> [Exercise aim]: Your answer should consist only of the lines below from the one with "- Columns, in" through the one with "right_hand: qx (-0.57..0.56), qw", copied exactly.

> [Stored data]:
--*--

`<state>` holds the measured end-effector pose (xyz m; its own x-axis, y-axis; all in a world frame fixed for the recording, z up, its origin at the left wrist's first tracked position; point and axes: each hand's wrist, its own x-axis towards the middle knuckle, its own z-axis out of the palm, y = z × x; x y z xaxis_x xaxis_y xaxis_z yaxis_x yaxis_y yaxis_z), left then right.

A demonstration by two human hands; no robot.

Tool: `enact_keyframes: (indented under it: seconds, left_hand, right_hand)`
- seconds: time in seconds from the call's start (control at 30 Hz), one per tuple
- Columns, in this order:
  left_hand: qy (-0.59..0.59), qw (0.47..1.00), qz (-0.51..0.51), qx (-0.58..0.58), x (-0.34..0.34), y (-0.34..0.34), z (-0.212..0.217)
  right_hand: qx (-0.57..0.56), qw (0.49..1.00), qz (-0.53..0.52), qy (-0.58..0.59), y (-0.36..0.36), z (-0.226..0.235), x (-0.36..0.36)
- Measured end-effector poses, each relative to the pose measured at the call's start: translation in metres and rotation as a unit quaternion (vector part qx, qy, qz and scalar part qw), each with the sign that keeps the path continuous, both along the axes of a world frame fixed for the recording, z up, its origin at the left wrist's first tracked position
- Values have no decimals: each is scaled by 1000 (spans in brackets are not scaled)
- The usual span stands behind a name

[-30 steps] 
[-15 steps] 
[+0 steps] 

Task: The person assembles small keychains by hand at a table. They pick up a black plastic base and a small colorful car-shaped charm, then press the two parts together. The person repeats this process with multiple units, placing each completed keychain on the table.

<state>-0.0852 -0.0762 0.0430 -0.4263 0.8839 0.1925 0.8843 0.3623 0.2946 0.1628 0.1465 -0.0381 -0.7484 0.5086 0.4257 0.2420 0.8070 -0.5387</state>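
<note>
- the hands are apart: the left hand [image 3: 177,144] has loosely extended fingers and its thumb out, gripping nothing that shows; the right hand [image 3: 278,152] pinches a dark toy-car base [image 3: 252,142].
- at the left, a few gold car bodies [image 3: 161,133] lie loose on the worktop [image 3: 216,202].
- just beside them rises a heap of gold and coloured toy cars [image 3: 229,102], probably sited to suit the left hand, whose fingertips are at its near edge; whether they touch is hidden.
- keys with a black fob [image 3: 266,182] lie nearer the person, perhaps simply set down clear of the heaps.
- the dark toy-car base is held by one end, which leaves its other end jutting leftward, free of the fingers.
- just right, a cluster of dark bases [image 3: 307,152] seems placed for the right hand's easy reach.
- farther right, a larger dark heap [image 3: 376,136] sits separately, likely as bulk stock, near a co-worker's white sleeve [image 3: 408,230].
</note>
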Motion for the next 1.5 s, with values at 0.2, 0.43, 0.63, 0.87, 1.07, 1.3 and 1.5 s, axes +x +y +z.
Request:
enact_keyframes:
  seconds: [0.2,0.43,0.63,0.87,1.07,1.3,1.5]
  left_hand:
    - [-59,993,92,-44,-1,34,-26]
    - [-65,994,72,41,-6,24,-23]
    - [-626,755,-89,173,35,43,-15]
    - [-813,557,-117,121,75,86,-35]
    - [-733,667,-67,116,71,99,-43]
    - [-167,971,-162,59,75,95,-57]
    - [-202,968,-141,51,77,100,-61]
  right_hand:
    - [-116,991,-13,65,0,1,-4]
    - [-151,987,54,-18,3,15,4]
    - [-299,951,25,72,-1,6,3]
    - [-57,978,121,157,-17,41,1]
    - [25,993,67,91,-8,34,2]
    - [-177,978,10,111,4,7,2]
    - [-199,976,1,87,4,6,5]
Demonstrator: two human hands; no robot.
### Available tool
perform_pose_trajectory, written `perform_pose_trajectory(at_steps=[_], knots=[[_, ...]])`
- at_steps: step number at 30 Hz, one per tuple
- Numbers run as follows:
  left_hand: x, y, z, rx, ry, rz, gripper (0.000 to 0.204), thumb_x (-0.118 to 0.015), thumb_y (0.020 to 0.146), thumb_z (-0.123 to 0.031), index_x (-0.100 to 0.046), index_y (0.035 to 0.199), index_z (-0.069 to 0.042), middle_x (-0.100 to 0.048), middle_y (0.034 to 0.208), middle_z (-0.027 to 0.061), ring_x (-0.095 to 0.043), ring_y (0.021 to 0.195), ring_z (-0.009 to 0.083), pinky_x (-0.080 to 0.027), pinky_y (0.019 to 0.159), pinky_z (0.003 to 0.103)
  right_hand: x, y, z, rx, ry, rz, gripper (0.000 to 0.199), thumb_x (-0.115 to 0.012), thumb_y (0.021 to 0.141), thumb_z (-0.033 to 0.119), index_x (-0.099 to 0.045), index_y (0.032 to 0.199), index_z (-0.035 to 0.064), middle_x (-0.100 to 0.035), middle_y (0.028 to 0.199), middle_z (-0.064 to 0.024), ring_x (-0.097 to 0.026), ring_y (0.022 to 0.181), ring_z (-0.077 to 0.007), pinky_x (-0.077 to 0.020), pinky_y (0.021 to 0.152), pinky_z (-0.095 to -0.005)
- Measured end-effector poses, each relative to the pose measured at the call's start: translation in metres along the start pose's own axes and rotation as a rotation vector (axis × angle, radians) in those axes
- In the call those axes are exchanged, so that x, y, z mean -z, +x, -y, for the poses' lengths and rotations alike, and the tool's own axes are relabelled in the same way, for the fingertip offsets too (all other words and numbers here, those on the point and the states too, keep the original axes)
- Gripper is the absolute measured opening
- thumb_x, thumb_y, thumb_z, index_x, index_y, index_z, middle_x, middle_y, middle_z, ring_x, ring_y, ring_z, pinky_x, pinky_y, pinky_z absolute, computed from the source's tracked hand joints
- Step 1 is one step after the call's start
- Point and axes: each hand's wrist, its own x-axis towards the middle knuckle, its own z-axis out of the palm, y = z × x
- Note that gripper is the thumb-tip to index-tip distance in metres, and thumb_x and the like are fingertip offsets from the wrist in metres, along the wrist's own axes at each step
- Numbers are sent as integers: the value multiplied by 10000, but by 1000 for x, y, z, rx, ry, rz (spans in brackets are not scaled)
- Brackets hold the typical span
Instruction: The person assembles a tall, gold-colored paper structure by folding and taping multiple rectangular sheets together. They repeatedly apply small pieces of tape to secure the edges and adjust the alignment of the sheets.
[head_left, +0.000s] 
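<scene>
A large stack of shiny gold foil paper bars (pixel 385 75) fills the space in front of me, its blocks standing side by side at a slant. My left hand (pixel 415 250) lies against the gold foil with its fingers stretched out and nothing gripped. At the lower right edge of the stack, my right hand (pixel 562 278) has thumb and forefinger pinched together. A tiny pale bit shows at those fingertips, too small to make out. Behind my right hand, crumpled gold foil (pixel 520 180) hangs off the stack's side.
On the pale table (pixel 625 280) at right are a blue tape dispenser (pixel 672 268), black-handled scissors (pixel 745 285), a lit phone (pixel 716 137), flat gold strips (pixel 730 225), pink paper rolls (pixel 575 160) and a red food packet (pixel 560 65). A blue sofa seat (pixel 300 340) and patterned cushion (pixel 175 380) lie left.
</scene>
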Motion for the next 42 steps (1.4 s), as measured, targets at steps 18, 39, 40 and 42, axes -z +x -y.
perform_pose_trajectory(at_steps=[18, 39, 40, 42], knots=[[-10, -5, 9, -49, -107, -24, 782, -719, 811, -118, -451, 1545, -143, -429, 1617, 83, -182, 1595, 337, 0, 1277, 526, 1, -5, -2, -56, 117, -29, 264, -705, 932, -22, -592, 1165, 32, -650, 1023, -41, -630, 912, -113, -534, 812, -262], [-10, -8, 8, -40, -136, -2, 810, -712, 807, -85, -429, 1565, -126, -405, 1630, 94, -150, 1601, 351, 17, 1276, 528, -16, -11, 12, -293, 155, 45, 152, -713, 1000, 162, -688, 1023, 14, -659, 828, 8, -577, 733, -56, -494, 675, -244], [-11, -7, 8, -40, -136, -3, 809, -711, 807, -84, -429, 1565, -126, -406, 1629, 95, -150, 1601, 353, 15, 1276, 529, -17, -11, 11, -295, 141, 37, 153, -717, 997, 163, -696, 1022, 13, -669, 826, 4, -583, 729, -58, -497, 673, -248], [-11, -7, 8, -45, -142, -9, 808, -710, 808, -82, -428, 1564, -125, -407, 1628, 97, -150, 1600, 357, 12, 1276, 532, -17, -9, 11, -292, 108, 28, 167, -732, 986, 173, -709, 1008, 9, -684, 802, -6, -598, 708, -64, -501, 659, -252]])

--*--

> [Task response]:
- Columns, in this order:
  left_hand: qy (-0.59..0.59), qw (0.47..1.00), qz (-0.51..0.51), qx (-0.58..0.58), x (-0.34..0.34), y (-0.34..0.34), z (-0.212..0.217)
  right_hand: qx (-0.57..0.56), qw (0.49..1.00), qz (-0.53..0.52), qy (-0.58..0.59), y (-0.36..0.36), z (-0.226..0.235), x (-0.36..0.36)

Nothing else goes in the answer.